Persia N. Williams. ”

The will was written by the testatrix herself, duly proven, and admitted to probate in the county court of Warren county. It was also stipulated that the testatrix left personal property, which was inventoried and appraised, and that her executor has received from the proceeds of said property the sum of $2916.04. On the trial it was claimed by the defendant that the property in question passed, under the will, to the Kansas Freedmen’s Belief Association, a corporation existing in Kansas under the laws of that State, and the circuit court sustained that view.

It will be observed that at the time the will was executed Persia N. Williams did not then own the property in dispute, but she purchased the same almost two months after she had made the will. In England, and in some of the States, property will not pass, under a will, which was acquired after the execution of the will, unless the will has been re-published. But such is not the law in this State. Here, the power to devise after-acquired property exists, and it is only a question of intention, to be determined from the language used in the will. As said in Peters v. Spillman, 18 Ill. 373 : “It is a mere question of intention in the testator to pass such lands, and not a question of power, when the intention is clear. ”

*66The question, then, to be determined is, whether the language of the testatrix used in the will is sufficient to pass the title to this real estate to the corporation in Kansas. Does the language of the will manifest an intention on the part of the testatrix that this real estate, which she did not then own or possess, should go to the Kansas organization ?

Neither the word “lands, ” “lots, ” nor “real estate” is mentioned in the will, although the testatrix owned, at the time she wrote the will, thirteen acres of land near Monmouth; and if the lots in question passed by the will, they must be included in the word “means,” as the testatrix only devised to the African Kansas Freedmen’s Association a certain portion of her “means.” In order to arrive at the intention of the testatrix, it is proper to examine and consider all the provisions of the will.
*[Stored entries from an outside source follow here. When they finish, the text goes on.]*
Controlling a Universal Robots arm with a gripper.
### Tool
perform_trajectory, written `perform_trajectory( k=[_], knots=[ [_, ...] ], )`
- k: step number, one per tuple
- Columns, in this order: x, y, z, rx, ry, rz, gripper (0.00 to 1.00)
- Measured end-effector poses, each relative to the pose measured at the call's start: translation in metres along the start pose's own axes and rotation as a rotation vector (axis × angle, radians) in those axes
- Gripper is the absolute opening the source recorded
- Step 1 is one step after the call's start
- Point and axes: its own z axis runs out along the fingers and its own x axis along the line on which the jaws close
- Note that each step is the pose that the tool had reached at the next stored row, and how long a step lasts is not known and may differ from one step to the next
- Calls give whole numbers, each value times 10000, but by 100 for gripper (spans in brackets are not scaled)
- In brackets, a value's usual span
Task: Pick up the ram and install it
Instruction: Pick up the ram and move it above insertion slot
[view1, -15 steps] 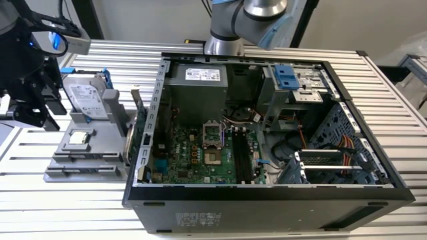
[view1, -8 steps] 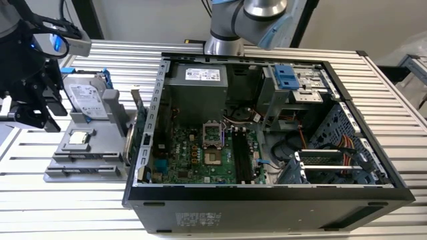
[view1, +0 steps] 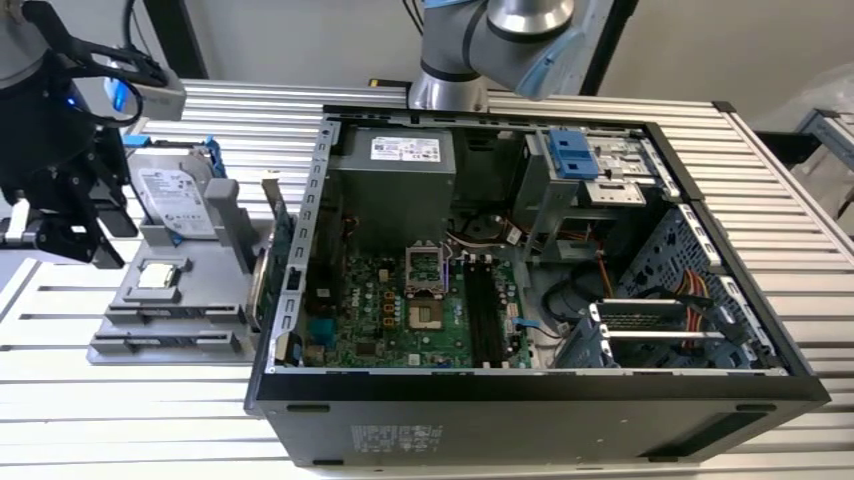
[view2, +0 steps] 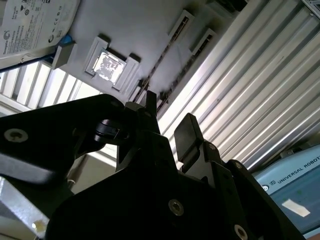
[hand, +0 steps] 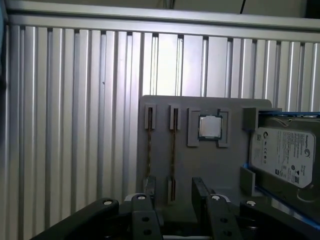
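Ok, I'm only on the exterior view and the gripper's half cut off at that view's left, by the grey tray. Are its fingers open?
Observer: Yes. In the second wrist view the gripper is open, with nothing between its fingers.
Operator: And where's the ram?
Observer: In the first wrist view two ram sticks stand on edge, side by side, in slots of the grey tray.
Operator: Is the gripper lined up with either?
Observer: In that same view, the ram stick nearer the CPU runs toward the gap between the fingers.
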Motion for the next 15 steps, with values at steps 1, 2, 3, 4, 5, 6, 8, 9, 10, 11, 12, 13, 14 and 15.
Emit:
perform_trajectory(
  k=[1,2,3,4,5,6,8,9,10,11,12,13,14,15],
  knots=[
    [1,0,8,-1,1,0,100],
    [1,0,17,0,0,0,100],
    [1,0,25,-1,1,0,100],
    [2,0,35,0,1,0,100],
    [2,-1,44,0,1,0,100],
    [3,-1,54,1,1,0,100],
    [3,-2,74,0,1,2,100],
    [3,-3,85,0,1,2,100],
    [4,-3,97,1,0,1,100],
    [5,-4,107,0,1,1,100],
    [6,-5,117,0,1,0,100],
    [6,-6,128,0,1,0,100],
    [6,-7,139,1,0,1,100],
    [7,-8,150,0,1,0,100]
  ],
)
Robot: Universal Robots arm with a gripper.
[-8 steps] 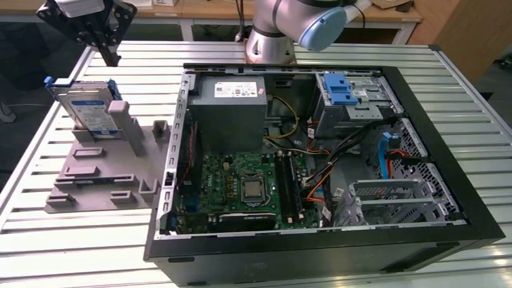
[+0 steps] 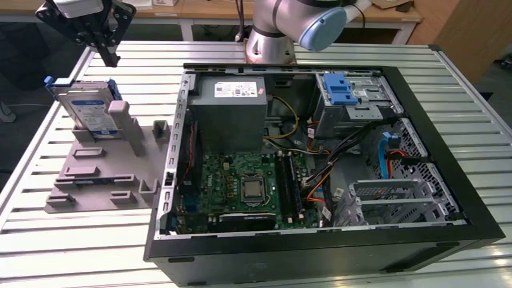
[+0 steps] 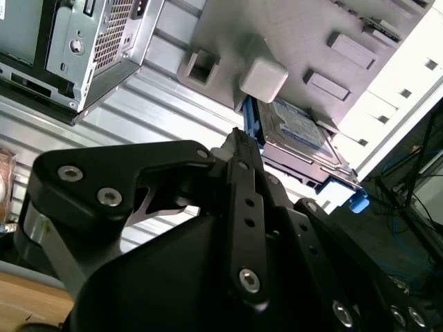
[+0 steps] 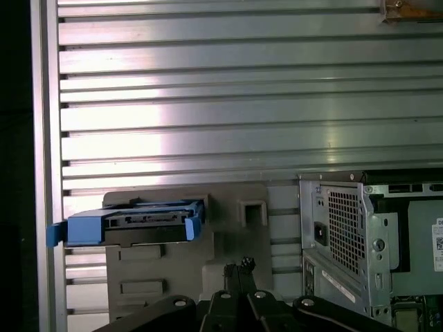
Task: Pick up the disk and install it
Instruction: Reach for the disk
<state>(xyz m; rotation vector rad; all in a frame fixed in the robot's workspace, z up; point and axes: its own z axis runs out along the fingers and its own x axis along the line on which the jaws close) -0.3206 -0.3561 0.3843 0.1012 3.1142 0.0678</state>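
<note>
The disk (image 2: 88, 111) stands on edge in a slot at the back of a grey fixture plate (image 2: 104, 174), at the exterior view's left; it is silver with a blue-and-white label and a blue carrier frame. My gripper (image 2: 110, 59) hangs above and slightly behind it, apart from it, shut with nothing held. In the first wrist view the disk (image 4: 131, 223) shows as a blue-edged bar, with the closed gripper (image 4: 239, 266) off to one side of it. In the second wrist view the disk (image 3: 297, 128) lies beyond the gripper (image 3: 239, 138).
An open computer case (image 2: 448, 180) lies on the slatted metal table (image 2: 48, 240) beside the fixture. Inside are a grey power supply (image 2: 232, 102), a motherboard (image 2: 248, 186), cables, and a metal drive bay with a blue latch (image 2: 342, 90). The arm's base (image 2: 268, 42) stands behind the case.
</note>
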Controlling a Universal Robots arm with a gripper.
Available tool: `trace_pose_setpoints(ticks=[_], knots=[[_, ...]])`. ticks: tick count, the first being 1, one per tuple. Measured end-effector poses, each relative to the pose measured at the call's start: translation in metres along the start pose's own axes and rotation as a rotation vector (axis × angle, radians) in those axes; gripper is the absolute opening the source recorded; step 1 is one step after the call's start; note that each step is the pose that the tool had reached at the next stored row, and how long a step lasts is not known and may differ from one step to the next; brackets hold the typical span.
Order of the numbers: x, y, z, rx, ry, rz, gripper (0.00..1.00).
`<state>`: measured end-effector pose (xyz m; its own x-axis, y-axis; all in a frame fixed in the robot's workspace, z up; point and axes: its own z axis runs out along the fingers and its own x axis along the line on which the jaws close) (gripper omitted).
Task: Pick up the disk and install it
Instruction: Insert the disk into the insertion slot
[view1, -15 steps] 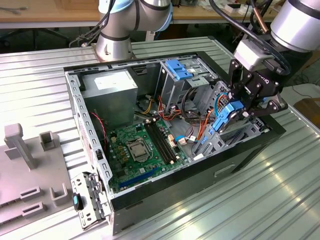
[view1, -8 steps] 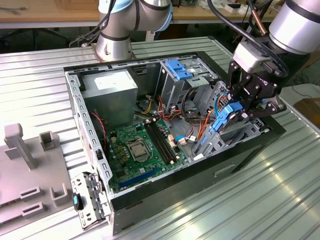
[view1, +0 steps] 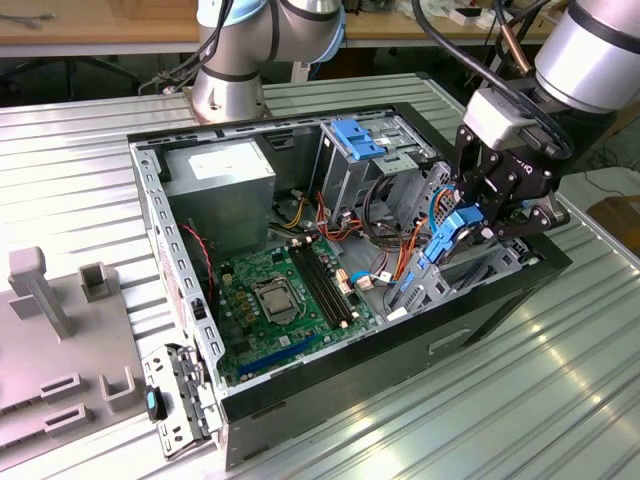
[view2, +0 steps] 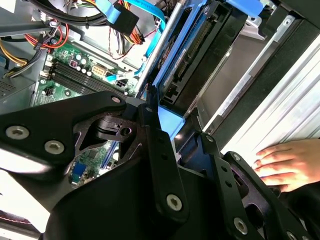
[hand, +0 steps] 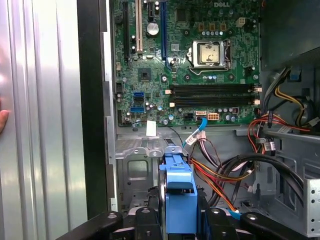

The word “means” is used first in the fore part of the will, and it seems quite plain from the use there made of the word by the testatrix, she intended to be understood as meaning personal property or money. . She then requests her administrator not to pay Williams out of her means more than $300,—that is, $300 of her “means” (money) shall go to a certain person. Immediately following this language she provides, if Williams does not make good use of the money, “the administrator shall let him have no more, but keep it and expend it as I herein direct.” What should be kept and expended as directed? Not lots or lands, but money, and the two parties to whom the money is to go are Mrs. Mock and the Kansas corporation.

Again, in the second clause of the will real estate is not mentioned or in any manner alluded to,—and this, too, is the clause relied upon by the defendant. In this clause of the will she directs a sale of her personal effects, and the proceeds paid in with the other, evidently meaning by the word “other” what money she had on hand before the sale of her personal property. Then she directs the payment of her debts,—of course, from the money on hand. Then follows a *67provision for the payment to Williams of $300 more. This, of course, she intends to be paid out of the money on hand. Then follows this provision: “And I want the balance of my means to go to the relief of the Affican Kansas Freed Men’s Association, with the exception of what it may cost to procure a grave stone for myself, and one for my son, and one for his daughter. ” From the beginning of the second clause of the will, where the testatrix orders a sale of 'the personal property, down to the end of the provision in reference to grave stones, real estate is not mentioned, and it is apparent from the language used that she had no reference to any property except money or personal property. Had the testatrix, in the first part of the second clause of the will, used language which might include real estate, and then said, “and I want the balance of my means to go,” etc., there might be some ground for holding that the words “balance” and “means” referred to real estate; but such was not the case.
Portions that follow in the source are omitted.